What is expected ▸ Please copy every line of the data in which the string "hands" appears.

Records to process ▸

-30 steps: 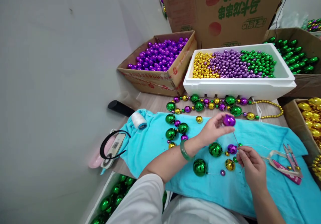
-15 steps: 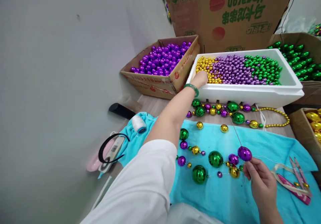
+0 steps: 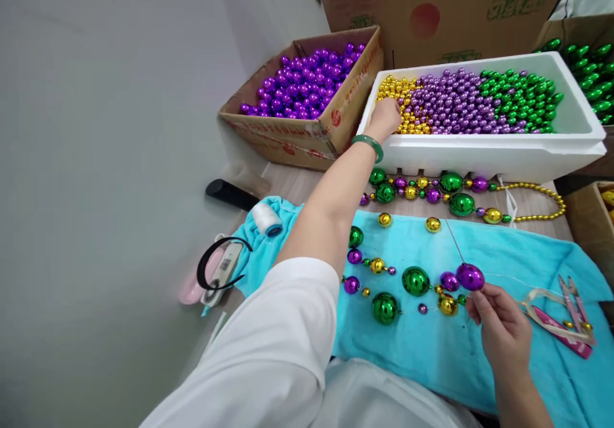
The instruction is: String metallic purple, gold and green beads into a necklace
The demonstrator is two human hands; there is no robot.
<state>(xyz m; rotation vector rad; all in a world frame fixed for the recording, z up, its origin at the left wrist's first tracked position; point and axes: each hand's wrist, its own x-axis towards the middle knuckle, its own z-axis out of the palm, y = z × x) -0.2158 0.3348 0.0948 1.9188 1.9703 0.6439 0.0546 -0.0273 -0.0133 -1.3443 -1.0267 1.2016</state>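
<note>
A: Well, we have our left hand stretched out into the white foam box, its fingers down among the gold beads at the near-left end. Whether they have closed on a bead we cannot tell; the hand hides them.

B: And our right hand?

A: It rests low over the blue towel, fingers pinched on the thin needle just below the large purple bead threaded on it. The needle slants up and away from us.

B: Where does the strand lie?

A: The half-strung beads lie on the towel just left of that purple bead: green, gold and purple, touching or close together. A finished bead necklace lies on the counter between the towel and the foam box.

B: Around it?

A: A cardboard box of purple balls stands left of the foam box. A spool of white thread sits on the towel's left corner, and snips lie at the towel's right end.
</note>
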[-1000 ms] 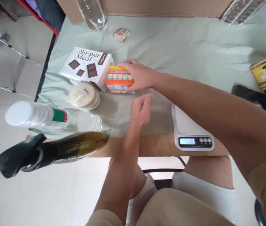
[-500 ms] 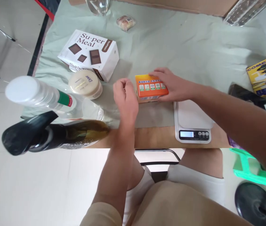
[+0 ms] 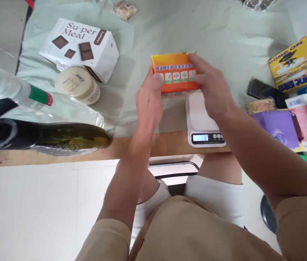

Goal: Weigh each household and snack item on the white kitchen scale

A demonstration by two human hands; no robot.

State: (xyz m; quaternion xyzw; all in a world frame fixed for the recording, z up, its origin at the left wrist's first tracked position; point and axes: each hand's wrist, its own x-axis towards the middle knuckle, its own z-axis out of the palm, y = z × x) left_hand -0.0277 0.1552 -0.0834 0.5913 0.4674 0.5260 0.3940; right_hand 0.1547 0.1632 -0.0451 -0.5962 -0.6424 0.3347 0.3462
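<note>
A table draped in a pale green cloth (image 3: 148, 32) fills the view from above, with a dark wine bottle (image 3: 47, 137) and a clear plastic bottle (image 3: 61, 108) lying at the left, and a white Su-per Meal box (image 3: 78, 47) beside a round cream jar (image 3: 77, 85). A white kitchen scale (image 3: 203, 127) sits at the near edge. Just beyond the scale, the left hand (image 3: 149, 103) and right hand (image 3: 210, 88) grip the two ends of a small orange carton (image 3: 175, 72); it looks light, stiff-sided and possibly crushable, so its short ends suit holding.
</note>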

Reply ▸
The demonstrator is two human hands; there is no robot.
A demonstration by two human hands; no robot.

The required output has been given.